(Dataset entries)

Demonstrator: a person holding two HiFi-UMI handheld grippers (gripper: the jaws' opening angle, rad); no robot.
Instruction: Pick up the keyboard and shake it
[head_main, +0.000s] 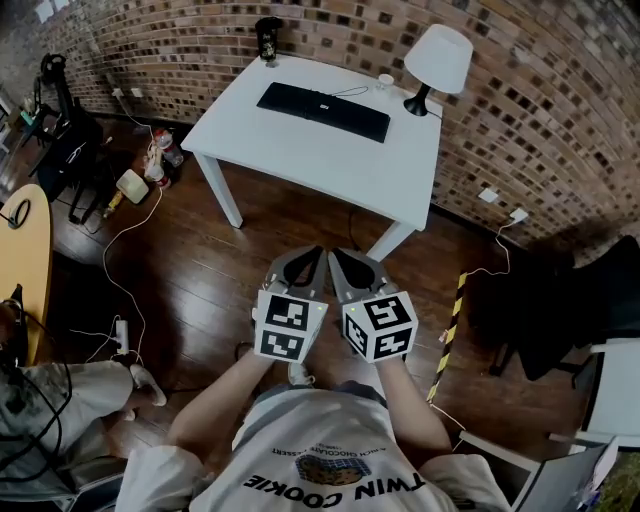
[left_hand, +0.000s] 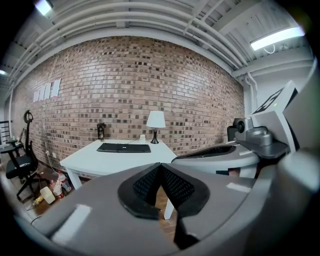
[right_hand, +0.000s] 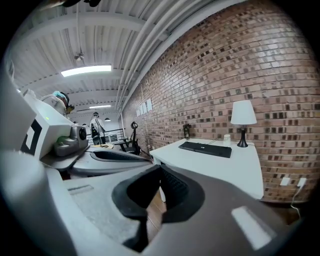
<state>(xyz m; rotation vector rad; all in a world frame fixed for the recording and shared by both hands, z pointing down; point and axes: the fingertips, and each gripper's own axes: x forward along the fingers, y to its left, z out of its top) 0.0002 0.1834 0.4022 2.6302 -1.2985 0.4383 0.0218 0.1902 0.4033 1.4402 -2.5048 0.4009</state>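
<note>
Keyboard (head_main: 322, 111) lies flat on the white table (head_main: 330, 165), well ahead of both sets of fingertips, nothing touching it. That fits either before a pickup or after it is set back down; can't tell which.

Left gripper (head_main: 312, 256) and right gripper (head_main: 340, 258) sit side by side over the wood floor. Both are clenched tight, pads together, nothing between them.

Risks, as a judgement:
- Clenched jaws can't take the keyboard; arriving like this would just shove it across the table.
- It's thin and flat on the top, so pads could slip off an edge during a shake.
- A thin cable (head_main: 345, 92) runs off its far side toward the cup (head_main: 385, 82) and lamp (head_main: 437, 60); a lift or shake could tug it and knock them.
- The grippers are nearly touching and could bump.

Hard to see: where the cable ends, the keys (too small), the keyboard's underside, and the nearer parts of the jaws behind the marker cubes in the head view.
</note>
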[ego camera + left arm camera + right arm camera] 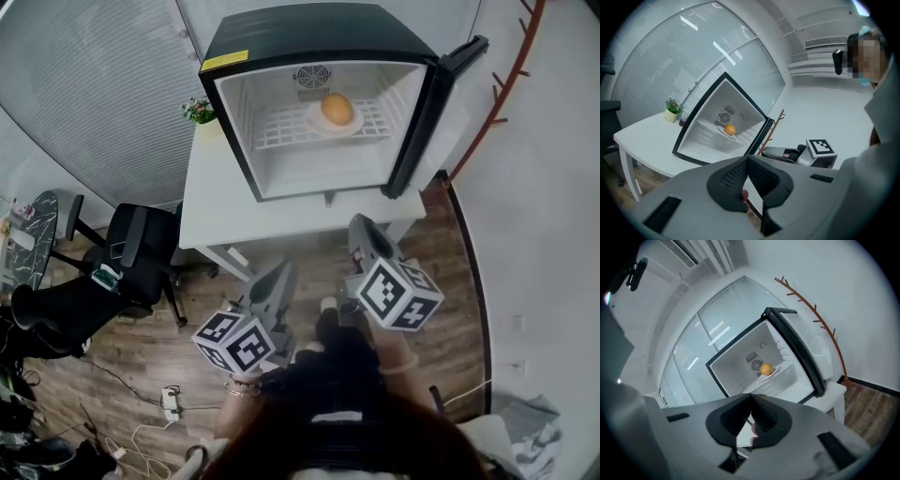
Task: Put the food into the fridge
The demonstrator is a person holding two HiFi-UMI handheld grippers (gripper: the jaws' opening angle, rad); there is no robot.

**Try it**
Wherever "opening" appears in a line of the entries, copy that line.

**Output of the task**
Demonstrator: a person holding two HiFi-UMI handheld grippers (gripper: the jaws' opening angle, rad); no robot.
The demonstrator is a person holding two HiFi-UMI handheld grippers (gripper: the jaws' opening angle, rad); there is no robot.

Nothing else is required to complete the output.